There are three different types of Will in Spain:

* The most common type of Will is an OPEN WILL. It is signed at the Notary in double column (Spanish and your own language). Your lawyer will prepare the document. He will also act as a translator and sign the Testament with you at the Notary office. After the signing, the Notary will notify the General Registry of Wills in Madrid of the signing, protocol number and testator details.
* A CLOSED WILL signifies that the content is not known by anyone – only by the testator.
* The testator can also write down the Will himself (HOLOGRAPHIC WILL). He must sign this handwritten testament on each page, dated and legible.


Which documents will your lawyer need when no Spanish Will had been made?

* Original death certifícate.
* The Will made in the home country of the deceased
* Certificate of Law (Certificado de Ley), issued by the General Consulate of Spain in another country, which attests to the foreign law for the purposes of its application in Spain.
* Grant of Probate (UK successions).
* Spanish NIE-number/ Passports copies from the heirs and the deceased and P.O.A.
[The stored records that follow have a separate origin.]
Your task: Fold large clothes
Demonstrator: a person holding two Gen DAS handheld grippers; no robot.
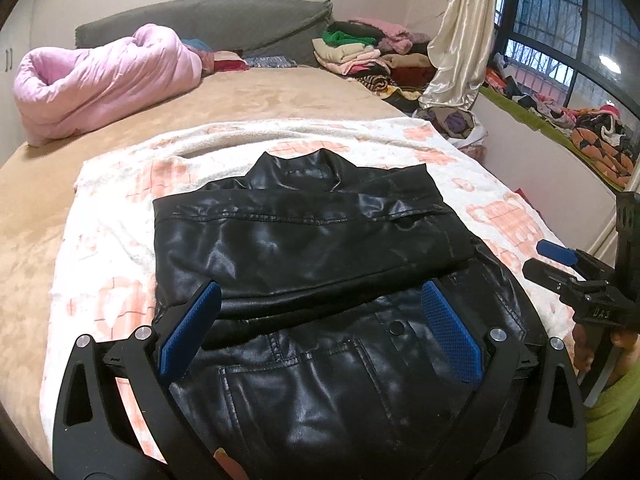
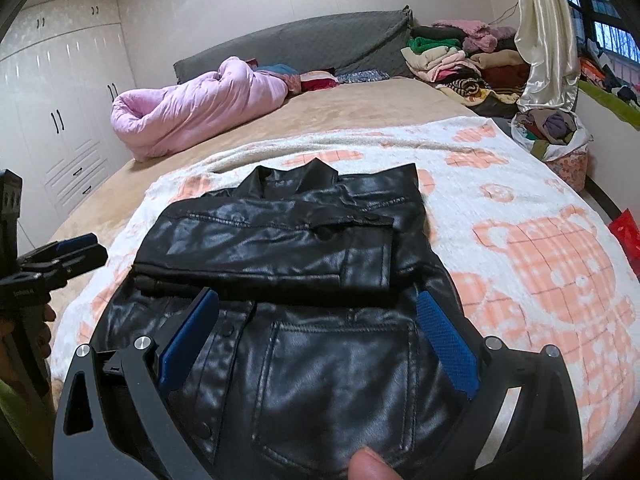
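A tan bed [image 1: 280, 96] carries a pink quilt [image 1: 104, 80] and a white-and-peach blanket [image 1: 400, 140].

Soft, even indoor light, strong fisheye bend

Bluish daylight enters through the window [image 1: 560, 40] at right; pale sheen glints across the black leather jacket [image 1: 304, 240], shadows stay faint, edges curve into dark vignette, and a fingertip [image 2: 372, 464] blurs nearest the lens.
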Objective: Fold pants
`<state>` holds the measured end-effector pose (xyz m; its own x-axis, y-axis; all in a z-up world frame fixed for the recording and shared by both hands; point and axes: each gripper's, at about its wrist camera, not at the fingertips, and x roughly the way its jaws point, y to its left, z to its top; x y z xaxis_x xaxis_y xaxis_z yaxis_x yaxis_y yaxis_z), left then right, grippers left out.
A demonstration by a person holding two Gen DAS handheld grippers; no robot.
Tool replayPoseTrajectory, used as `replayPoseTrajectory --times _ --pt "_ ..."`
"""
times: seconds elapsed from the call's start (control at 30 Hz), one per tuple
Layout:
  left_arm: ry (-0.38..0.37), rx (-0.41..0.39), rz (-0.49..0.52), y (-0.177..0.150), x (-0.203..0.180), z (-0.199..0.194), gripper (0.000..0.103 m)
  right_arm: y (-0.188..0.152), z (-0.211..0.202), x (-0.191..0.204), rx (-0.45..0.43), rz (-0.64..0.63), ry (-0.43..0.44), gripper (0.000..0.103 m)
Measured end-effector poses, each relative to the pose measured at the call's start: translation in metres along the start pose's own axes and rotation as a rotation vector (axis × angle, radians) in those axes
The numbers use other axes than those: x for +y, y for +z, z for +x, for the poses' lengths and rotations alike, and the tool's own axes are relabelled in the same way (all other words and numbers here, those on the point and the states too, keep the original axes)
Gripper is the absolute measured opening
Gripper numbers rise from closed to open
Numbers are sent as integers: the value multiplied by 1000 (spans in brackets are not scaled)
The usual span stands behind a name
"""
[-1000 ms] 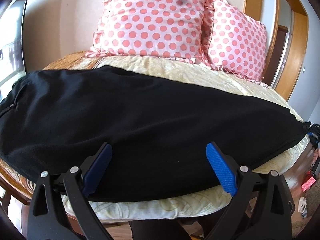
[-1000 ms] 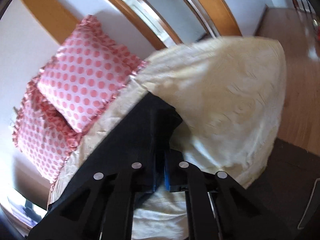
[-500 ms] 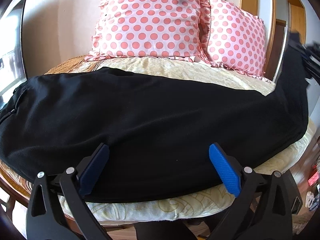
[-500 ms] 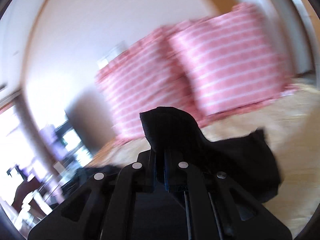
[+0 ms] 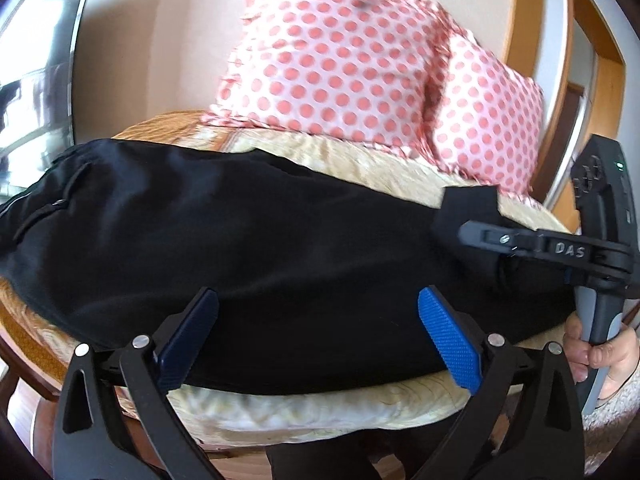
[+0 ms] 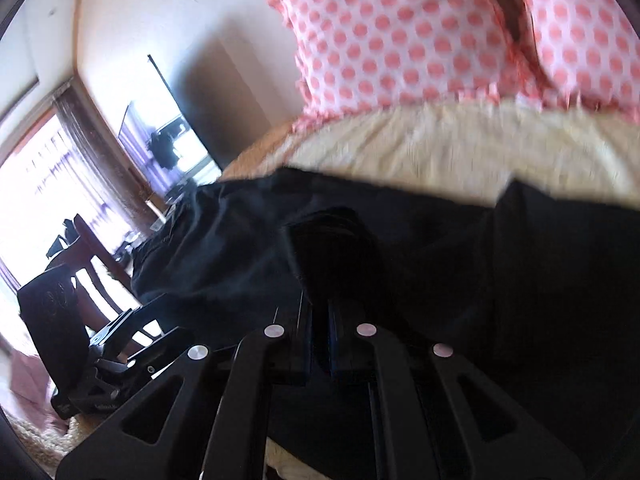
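Observation:
Black pants (image 5: 240, 248) lie lengthwise across a cream cushioned seat (image 5: 320, 408), waist at the left. My left gripper (image 5: 320, 336) is open and empty over the pants' near edge at mid-length. My right gripper (image 5: 464, 232) is shut on the hem end of the pants (image 5: 468, 204), held over the right part of the garment. In the right wrist view the shut gripper (image 6: 320, 336) pinches a black fold (image 6: 332, 240), with the rest of the pants (image 6: 520, 280) below.
Two pink polka-dot pillows (image 5: 340, 64) lean against the wall behind the seat, also in the right wrist view (image 6: 420, 40). A wooden door frame (image 5: 520, 32) stands at the right. A television (image 6: 168, 144) and a dark wooden chair (image 6: 92, 272) are at the left.
My right gripper has lifted the pants' hem off the right end of the seat and carried it leftward over the garment. The left gripper stayed open in place.

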<state>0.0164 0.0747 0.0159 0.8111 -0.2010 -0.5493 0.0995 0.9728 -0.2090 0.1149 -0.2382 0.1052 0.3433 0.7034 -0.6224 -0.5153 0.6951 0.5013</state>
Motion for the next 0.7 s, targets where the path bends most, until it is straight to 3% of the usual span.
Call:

Remember, that all foreign documents must be translated by a sworn translator, and in some cases apostilled.
In some cases the heirs will also provide the European Certificate of Succession which has simplified matters, regarding heirs, rights and applicable law, but Denmark, Ireland and the United Kingdom do not participate in the Regulation, so in those cases, procedures handled by the authorities of these three Member States will continue to be governed by their national rules.


Which documents must be presented with an existing Spanish Will?

* Original death certificate.
* Certified copy of the last Will.
* Spanish NIE-number/ Passports copies from the heirs and the deceased and P.O.A. (Power of Attorney )

After you have provided the documents, your lawyer will apply for the last Will certificate and sign on your behalf the Deed of Acceptance of Inheritance at the Notary Office.


Which inheritance tax law applies?

In general, regional inheritance laws apply to residents and the national to non-residents. Depending on the region the laws can vary.

I.e. Andalusia: The Junta de Andalucía approved a new reduction on inheritance taxes a couple of months ago. This rebate will benefit groups I (children under 21 years old) and II (children over 21 years old, spouses, inscribed civil partnership, grandchildren, grandparents and parents. For other relatives (group III) like brothers, nephews, uncles and aunts the reductions stay the same (7,993.46 Euros per beneficiary). Group IV: Cousins), and other more distant relatives, and Non-registered civil partnerships have no rebates.
The above-mentioned rebates are only applicable to beneficiaries of group I and II providing that the heirs are residents in a country in the European Economic Area and the largest number of assets of the deceased (highest combined value) are in Andalusia.
Any Non-EEA-resident heir will be subject to the State tax regulations.

The heirs have a period of 6 months to pay the inheritance tax from the date of the death. An extension of another 6 months can be applied for during the first 5 months after that date.
After this period the Tax Administration will imply penalty fees which can range from 5 to 20%.

With no Will existing in Spain, the inheritor must have prepared within six months all documents to be presented and to have them translated, certified by a Notary and apostilled – a procedure which mostly need more than 6 months.